Activity: When you transcribe the lines below, keep every word the same and leave the pictures behind.

________________________

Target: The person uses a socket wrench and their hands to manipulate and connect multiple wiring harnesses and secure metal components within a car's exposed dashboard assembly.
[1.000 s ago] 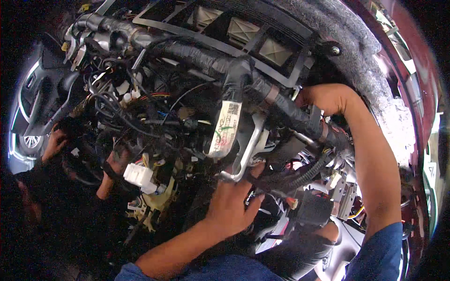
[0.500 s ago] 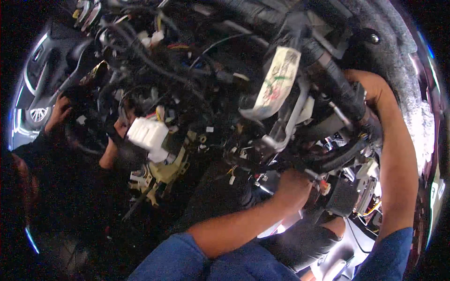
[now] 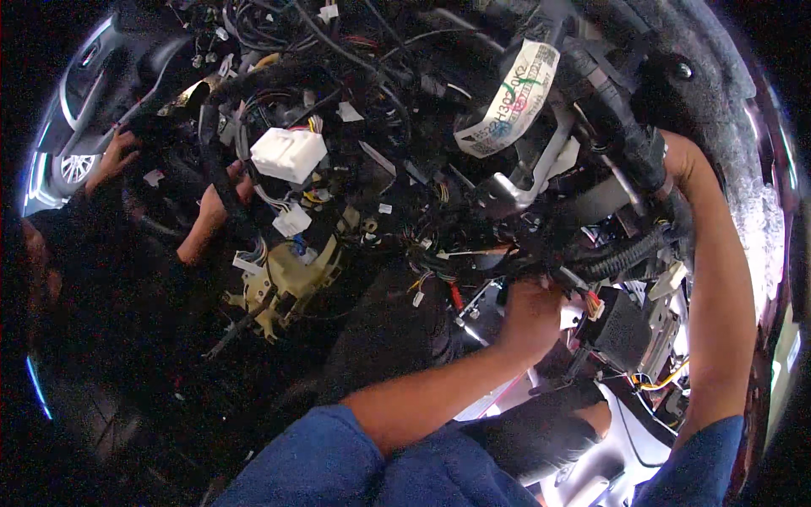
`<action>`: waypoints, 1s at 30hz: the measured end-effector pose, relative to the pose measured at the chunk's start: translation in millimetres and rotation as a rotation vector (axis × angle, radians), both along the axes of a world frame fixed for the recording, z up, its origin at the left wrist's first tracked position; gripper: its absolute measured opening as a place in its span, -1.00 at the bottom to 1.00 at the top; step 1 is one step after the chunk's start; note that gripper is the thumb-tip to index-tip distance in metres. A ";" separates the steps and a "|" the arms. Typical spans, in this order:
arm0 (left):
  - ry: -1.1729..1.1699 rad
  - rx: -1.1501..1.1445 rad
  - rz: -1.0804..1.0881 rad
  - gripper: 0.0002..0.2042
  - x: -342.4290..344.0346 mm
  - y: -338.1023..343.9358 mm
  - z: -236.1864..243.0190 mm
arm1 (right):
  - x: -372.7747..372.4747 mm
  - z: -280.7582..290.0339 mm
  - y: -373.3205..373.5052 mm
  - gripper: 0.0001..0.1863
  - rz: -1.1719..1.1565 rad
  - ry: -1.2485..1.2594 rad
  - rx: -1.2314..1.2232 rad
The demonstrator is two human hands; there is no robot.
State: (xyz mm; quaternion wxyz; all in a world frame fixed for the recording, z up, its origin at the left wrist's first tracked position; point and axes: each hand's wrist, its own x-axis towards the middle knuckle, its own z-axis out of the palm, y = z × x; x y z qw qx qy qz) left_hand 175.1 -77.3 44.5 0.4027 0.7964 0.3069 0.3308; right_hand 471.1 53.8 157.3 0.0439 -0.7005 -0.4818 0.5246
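A dense black wiring harness (image 3: 405, 127) with many loose wires and plugs fills the upper view. My right hand (image 3: 680, 160) reaches up at the right and is closed around the thick black taped trunk of the harness (image 3: 629, 135). My left hand (image 3: 528, 317) is lower, in the middle, its fingers curled up into the wire bundle beside a black corrugated tube (image 3: 629, 258). A white paper tag (image 3: 507, 101) hangs from the trunk above a grey metal bracket (image 3: 528, 182).
A white connector block (image 3: 287, 154) and a cream plastic bracket (image 3: 287, 283) hang at centre left. Another person's hands (image 3: 114, 156) (image 3: 215, 203) work at the far left. A black box (image 3: 621, 329) with coloured wires sits by my left hand. Grey felt lining (image 3: 743, 169) curves along the right.
The view has shifted so the harness sits higher and further right. My left hand has moved down and right into the bundle; my right hand stays on the trunk.
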 end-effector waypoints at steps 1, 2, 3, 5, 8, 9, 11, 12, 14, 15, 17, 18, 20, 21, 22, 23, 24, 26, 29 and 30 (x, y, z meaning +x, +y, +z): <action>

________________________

Exercise answer:
Target: The person uses a socket wrench and their hands to manipulate and connect multiple wiring harnesses and secure metal components within a car's exposed dashboard assembly.
[1.000 s ago] 
[0.500 s ago] 
[now] 
`<action>`: waypoints, 1s at 30hz: the measured end-effector pose, relative to the pose measured at the chunk's start: translation in millimetres and rotation as a rotation vector (axis × angle, radians), both along the axes of a world frame fixed for the recording, z up, its origin at the left wrist's first tracked position; gripper: its absolute measured opening as a place in its span, -1.00 at the bottom to 1.00 at the top; step 1 is one step after the chunk's start; note that gripper is the thumb-tip to index-tip distance in metres. A ";" separates the steps and a "|" the arms. Typical spans, in this order:
arm0 (left):
  - ry: -1.1729..1.1699 rad
  - rx: -1.1501..1.1445 rad
  - rz: -1.0804..1.0881 rad
  - gripper: 0.0002..0.2042
  - x: -342.4290..344.0346 mm
  - y: -338.1023..343.9358 mm
  - z: -236.1864..243.0190 mm
arm1 (right):
  - x: -372.7747..372.4747 mm
  - z: -280.7582..290.0339 mm
  - y: -373.3205..373.5052 mm
  - gripper: 0.0001..0.1863
  - rz: -1.1719..1.1565 rad
  - ry: -1.2485..1.2594 rad
  - rx: -1.2314..1.2232 rad
The demonstrator is two human hands; there is no robot.
State: (xyz mm; quaternion wxyz; all in a world frame fixed for the recording, z up, its origin at the left wrist's first tracked position; point and axes: each hand's wrist, its own x-axis towards the middle knuckle, its own z-axis out of the palm, y = z × x; x y z qw qx qy qz) left_hand 175.1 -77.3 44.5 0.4027 0.7964 0.3069 0.3308; right_hand 471.1 53.8 157.3 0.0439 -0.7005 -0.4818 0.5246
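A dense black wiring harness (image 3: 405, 127) with many loose wires and plugs fills the upper view. My right hand (image 3: 680, 160) reaches up at the right and is closed around the thick black taped trunk of the harness (image 3: 629, 135). My left hand (image 3: 528, 317) is lower, in the middle, its fingers curled up into the wire bundle beside a black corrugated tube (image 3: 629, 258). A white paper tag (image 3: 507, 101) hangs from the trunk above a grey metal bracket (image 3: 528, 182).
A white connector block (image 3: 287, 154) and a cream plastic bracket (image 3: 287, 283) hang at centre left. Another person's hands (image 3: 114, 156) (image 3: 215, 203) work at the far left. A black box (image 3: 621, 329) with coloured wires sits by my left hand. Grey felt lining (image 3: 743, 169) curves along the right.
The view has shifted so the harness sits higher and further right. My left hand has moved down and right into the bundle; my right hand stays on the trunk.
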 end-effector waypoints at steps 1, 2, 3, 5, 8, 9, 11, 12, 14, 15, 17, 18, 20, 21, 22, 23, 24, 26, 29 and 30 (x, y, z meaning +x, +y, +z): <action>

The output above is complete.